Three journalists, killed in Lebanon after the Israeli army attacked their car

Three Lebanese journalists were killed in an Israeli attack on their car in southern Lebanon, a military source told Agence France Presse.
The killing of the journalists comes in the context of increasingly harsh strikes by Israel's army, which announced on Tuesday that it would occupy southern Lebanon.
Lebanese Al-Manar TV reported that its correspondent Ali Shuaib and Al-Mayadeen correspondent Fatima Fatouni were killed.
يرحم روحك يا فاطمة وحنيآ الك كنت بتله عالساحة … 💔💔
وهنيعا يا علي شويب فارس الميدان الجنوبي 💔💔@ftounifatima @cheib1970 pic.twitter.com/VGnF8tRTC5— Mohammed Dimashk 📽🏛 (@MohammedDimashk) March 28, 2026
Thousands killed in Lebanon this month
Lebanon's Health Ministry said on Friday that Israeli strikes and ground operations had killed 1,142 people in Lebanon.
Among them are 122 children, 83 women and 42 members of the medical staff. The Ministry of Health does not otherwise distinguish between civilians and combatants.
Also, more than 400 Hezbollah fighters have been killed since the Lebanese armed group fired the first salvos of a new war with Israel on March 2, two sources familiar with Hezbollah's tally told Reuters.
The figure is the first overall tally provided of Hezbollah fighters killed in Israel's expanding air and ground campaign in Lebanon.

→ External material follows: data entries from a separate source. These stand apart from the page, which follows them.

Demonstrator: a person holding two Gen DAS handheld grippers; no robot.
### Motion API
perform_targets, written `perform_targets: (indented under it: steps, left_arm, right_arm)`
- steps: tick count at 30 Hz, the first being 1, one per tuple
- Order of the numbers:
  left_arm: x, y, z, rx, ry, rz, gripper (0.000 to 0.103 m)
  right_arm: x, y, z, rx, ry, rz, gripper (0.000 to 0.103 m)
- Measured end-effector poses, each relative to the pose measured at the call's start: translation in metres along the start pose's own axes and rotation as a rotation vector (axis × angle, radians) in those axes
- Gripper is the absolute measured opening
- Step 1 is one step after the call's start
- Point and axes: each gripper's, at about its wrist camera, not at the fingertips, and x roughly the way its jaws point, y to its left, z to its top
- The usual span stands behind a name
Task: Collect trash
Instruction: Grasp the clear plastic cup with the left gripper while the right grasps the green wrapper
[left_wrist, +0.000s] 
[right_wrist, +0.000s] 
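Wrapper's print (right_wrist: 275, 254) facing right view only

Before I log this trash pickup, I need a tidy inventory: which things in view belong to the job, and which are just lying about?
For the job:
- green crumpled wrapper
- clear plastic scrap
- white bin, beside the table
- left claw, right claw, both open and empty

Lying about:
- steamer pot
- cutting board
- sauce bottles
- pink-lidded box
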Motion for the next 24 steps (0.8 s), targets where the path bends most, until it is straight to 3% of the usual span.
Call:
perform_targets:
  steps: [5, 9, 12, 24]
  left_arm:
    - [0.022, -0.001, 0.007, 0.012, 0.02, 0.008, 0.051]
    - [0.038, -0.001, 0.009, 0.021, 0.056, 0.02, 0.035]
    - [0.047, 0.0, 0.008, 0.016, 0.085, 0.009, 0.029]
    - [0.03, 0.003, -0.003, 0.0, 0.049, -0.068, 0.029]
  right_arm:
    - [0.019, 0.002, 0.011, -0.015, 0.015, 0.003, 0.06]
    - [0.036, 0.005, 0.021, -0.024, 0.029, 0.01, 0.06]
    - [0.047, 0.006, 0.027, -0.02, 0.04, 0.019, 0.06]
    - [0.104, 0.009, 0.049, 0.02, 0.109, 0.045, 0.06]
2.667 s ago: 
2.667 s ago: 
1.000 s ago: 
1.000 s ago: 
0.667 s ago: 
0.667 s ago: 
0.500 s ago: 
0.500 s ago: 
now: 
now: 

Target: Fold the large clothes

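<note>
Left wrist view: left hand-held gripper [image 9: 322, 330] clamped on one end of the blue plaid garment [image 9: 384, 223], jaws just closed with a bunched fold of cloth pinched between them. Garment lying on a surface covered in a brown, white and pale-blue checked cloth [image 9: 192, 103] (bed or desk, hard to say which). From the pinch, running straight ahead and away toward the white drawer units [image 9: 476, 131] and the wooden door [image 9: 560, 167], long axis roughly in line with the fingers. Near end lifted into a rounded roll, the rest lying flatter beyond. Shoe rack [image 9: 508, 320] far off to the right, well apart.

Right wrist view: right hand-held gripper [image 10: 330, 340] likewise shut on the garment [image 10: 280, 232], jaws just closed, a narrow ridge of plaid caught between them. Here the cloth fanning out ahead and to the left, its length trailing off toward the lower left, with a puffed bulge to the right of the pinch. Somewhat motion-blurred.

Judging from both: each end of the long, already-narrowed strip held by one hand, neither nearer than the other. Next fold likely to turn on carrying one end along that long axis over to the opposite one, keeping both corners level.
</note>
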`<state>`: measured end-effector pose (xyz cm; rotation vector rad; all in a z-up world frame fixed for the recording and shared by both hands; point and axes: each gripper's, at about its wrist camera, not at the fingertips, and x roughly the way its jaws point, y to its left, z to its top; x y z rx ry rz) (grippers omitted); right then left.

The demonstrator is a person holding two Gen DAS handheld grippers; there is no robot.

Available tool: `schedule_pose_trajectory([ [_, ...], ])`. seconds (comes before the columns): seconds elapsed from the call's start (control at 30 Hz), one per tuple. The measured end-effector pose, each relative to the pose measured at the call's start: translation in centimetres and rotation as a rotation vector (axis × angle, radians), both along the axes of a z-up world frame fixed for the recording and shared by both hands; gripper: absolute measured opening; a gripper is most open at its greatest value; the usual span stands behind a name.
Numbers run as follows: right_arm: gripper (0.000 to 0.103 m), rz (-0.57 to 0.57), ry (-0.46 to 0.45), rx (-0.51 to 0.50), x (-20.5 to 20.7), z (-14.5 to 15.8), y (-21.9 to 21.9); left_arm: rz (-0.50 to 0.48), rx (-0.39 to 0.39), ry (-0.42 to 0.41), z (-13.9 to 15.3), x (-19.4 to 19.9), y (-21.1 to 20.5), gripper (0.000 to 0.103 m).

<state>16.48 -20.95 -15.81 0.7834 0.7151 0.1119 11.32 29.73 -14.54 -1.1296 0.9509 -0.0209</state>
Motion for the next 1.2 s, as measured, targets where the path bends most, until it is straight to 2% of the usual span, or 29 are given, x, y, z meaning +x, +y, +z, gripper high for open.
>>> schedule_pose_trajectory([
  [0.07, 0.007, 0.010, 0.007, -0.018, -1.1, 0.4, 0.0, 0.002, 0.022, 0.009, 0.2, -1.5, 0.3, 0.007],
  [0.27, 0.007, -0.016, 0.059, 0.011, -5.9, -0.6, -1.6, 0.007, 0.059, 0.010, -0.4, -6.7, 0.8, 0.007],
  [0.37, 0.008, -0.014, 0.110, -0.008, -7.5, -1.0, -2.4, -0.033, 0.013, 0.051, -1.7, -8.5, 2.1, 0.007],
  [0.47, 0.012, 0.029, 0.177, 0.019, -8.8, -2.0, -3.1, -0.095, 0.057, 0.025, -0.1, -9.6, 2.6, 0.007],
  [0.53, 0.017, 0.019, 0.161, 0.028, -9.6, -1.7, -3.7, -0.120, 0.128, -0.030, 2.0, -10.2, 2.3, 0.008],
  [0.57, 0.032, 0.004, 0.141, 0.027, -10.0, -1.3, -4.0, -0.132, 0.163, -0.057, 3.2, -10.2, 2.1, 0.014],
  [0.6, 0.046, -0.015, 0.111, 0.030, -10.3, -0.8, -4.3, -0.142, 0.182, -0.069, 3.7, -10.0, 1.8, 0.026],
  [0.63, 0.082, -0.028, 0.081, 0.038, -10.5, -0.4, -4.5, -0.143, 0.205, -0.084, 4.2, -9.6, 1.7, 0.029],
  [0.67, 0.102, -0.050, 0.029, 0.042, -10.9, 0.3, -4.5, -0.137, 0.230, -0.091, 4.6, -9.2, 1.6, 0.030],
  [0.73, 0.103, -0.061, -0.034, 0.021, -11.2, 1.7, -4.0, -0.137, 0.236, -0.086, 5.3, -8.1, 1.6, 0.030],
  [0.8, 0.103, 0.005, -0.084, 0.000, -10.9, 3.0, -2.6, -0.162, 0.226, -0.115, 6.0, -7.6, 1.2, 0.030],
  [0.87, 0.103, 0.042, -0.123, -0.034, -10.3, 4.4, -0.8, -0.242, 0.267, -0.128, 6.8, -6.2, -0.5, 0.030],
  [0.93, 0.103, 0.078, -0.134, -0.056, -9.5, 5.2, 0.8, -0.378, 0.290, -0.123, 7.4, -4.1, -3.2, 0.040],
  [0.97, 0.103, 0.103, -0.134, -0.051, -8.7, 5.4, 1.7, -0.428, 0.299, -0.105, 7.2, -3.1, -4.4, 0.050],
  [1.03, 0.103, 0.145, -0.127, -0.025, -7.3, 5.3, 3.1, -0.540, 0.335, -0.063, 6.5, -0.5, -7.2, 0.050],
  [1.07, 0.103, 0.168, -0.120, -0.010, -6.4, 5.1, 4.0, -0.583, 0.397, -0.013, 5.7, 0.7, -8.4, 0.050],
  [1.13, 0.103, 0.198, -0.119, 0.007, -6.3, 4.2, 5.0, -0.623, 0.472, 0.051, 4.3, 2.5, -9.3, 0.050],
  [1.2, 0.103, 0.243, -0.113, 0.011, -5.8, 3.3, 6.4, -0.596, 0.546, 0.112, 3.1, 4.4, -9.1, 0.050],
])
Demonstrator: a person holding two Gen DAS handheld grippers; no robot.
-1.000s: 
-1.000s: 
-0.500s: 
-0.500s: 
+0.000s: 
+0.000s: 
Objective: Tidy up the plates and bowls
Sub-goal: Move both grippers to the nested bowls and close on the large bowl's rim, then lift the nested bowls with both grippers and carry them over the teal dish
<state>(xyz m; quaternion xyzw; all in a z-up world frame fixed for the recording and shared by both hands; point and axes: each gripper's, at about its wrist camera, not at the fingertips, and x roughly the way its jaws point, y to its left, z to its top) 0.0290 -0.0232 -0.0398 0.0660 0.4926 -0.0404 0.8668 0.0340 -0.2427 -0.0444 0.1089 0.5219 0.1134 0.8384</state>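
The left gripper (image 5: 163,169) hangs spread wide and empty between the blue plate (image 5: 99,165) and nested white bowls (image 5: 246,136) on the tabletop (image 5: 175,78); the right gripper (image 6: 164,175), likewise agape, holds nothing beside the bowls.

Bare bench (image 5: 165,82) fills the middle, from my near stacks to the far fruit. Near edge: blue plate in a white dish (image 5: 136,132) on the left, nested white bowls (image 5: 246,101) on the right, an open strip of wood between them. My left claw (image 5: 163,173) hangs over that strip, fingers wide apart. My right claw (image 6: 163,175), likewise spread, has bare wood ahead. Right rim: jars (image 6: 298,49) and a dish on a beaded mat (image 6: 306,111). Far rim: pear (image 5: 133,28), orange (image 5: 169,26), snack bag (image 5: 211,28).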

The group has issued sporadic statements regarding a few individual combatants, but has not provided an official overall toll.
The Israeli military has given a higher toll of the group's latest casualties than sources have said, saying this week it had killed at least 700 Hezbollah fighters in Lebanon, including hundreds of members of the group's elite Radwan Force.
On Friday, the Israeli military said a soldier and a combat officer were seriously wounded overnight during its operations in Lebanon. The army previously said four of its soldiers were killed in the fighting in southern Lebanon.